Is it to someone known to them, and who, on the basis of past experience, has proven amenable to using the levers of the state in pursuit of objectives that, beyond not being able to stand up to the rigorous requirements of the state, are seriously injurious to the very existence and purpose of the state?

Do they go to someone known to wield the ultimate weapon: the prerogative to not have to explain himself to anyone and who, when he has used his prerogative, has drawn predictable support from individuals and institutions that have benefited from the exercise of such prerogative, not once but by habitual practice?

In the tussle between morbid secrecy and constitutional transparency in contemporary South Africa, a secret syndicate can assess the South African state and note the weakening condition of its key institutions.

The syndicate, brazen in its hand in the weakening of the state, knows how to circumvent it. One moment it is inside the state in the official capacity of its members; the next it is outside of it for personal benefit.

The syndicate shows a methodical approach to its secret task. It has targeted three critical clusters of state institutions.

The first is the cluster with the state’s instruments of control and enforcement: the police service, the defence force, crime intelligence, state intelligence and the SABC. The Marikana massacre should demonstrate what can be wrought when the state resorts to ultimate force.

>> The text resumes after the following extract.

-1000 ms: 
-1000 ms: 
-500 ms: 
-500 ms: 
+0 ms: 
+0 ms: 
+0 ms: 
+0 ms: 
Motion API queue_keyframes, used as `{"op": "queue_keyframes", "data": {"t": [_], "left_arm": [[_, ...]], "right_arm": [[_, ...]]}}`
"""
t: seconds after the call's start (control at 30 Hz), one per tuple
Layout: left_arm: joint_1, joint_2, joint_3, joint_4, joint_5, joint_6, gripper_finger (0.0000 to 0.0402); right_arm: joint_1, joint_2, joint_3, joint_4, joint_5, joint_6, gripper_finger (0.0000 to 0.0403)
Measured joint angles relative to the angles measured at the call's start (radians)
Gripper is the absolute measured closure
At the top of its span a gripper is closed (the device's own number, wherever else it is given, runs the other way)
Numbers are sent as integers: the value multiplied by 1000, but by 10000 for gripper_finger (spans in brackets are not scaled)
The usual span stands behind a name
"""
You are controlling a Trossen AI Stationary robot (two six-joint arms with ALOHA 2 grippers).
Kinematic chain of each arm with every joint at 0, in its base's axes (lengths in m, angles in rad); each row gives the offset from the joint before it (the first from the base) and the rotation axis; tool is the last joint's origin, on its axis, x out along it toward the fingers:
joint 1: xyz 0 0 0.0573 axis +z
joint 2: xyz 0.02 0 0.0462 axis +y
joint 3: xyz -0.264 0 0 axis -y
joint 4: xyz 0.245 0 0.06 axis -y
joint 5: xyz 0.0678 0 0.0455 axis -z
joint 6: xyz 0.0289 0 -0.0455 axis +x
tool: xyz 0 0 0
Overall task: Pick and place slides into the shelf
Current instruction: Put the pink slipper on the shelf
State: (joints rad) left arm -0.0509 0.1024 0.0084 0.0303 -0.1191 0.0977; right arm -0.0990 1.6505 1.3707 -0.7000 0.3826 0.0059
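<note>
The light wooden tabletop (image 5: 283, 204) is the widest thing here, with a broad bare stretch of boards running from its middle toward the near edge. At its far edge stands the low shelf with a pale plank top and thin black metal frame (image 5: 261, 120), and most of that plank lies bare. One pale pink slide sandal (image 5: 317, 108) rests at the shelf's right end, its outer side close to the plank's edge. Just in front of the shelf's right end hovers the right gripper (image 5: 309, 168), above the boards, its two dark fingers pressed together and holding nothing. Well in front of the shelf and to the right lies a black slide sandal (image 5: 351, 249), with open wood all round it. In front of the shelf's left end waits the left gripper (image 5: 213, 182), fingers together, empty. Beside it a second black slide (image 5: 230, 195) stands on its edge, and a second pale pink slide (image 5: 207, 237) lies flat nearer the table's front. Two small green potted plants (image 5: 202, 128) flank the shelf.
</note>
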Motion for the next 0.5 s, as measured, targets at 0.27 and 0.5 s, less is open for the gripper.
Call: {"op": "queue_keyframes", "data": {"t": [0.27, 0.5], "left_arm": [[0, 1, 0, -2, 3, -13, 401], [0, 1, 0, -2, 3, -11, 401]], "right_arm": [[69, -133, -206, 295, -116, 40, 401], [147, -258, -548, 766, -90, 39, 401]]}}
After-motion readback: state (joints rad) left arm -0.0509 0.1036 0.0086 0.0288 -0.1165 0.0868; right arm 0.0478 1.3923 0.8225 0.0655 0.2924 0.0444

The second is the cluster where the means of self-enrichment is located: public works, energy, transport, mineral resources and Treasury. These are the geese of corruption that lay the golden eggs of primitive accumulation.

The third cluster contains institutions at the heart of democracy: Parliament, the judiciary, the Independent Electoral Commission, the Public Protector and others. These institutions have the capacity to accord formal legitimacy to the syndicate.

Under way is the gradual displacement of formal lines of governance by dotted lines that meander around the geography of state institutions. If one moment the syndicate gets away with it here, the next they lose something over there because of a timely exposure or strong pushback.

Despite the syndicate’s best efforts, South Africa presents a huge and complex environment that stretches the syndicate, and slows down its capacity to centralise and consolidate itself to be the effective driver of the state.

That is why the Rand Daily Mail headline “Nene fired: Zuma’s capture of the state is now complete” is not yet accurate. Pushback forces mean we are far from total destruction. How long the uncoordinated assault continues depends on the tolerance and sense of urgency of the South African population as an informed and self-conscious citizenry.

The exercise of presidential prerogative must stand up to the test of its own rigorous rationality. Leaders may be far from the public when they agonise with their closest advisers, but they should always be with the public in their solemn commitment to making the right decisions.

The purpose of “presidential prerogative” is not to enable the president to take just any decision. Pushed to justify himself, he must be able to show, even to himself, why he needed to exercise his prerogative.

A leader of a country who seeks to exercise the prerogative to not explain himself to others is still not free from the supreme obligation to the quality of his leadership.

To this end, he must ask: Did I succeed in convincing the robust parliament that debated in my own mind?

Without this, the gathering (and there must have been one) that met not to discuss in consultation, but to plan and execute the demise of a finance minister, simulates to all intents and purposes a conspiratorial syndicate carrying no formal mandate from any formal institution outside of its own secret informality.

On what basis did the ANC, a party in government, express its respect for the president’s decision and his prerogative to keep them and his Cabinet ignorant, unless they were organisationally a “technically ignorant” part of the secrecy?

Could it be that the ANC has become so hollowed out it no longer exists as a serious formal institution, but has become part of a culture of secrecy of the kind that eats up organisations?